• **Directions for this task**
Drop the images; return everything else in the listing below exactly.

• **Dataset content**
○ ○ ○ ○ ○
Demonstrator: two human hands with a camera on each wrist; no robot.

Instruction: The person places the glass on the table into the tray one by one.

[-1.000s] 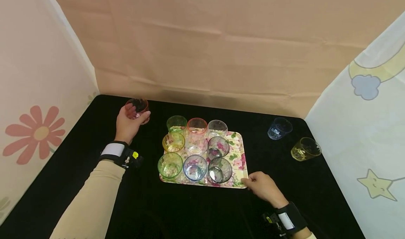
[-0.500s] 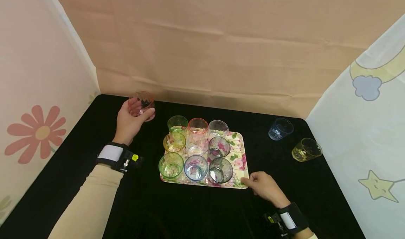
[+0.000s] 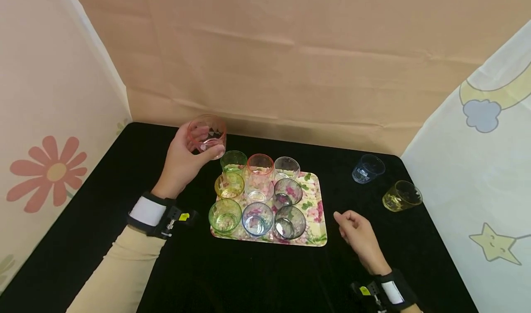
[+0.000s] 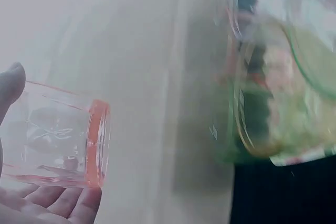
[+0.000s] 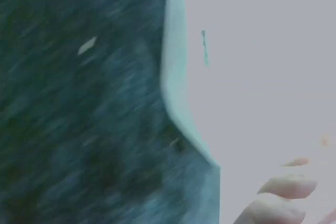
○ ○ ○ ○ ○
• **Task answer**
Demonstrator: two human hands with a camera on each wrist; no robot.

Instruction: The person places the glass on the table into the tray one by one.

[-1.000s] 
[-0.500s] 
[+0.000s] 
[+0.000s] 
[+0.000s] 

Now the exercise is complete.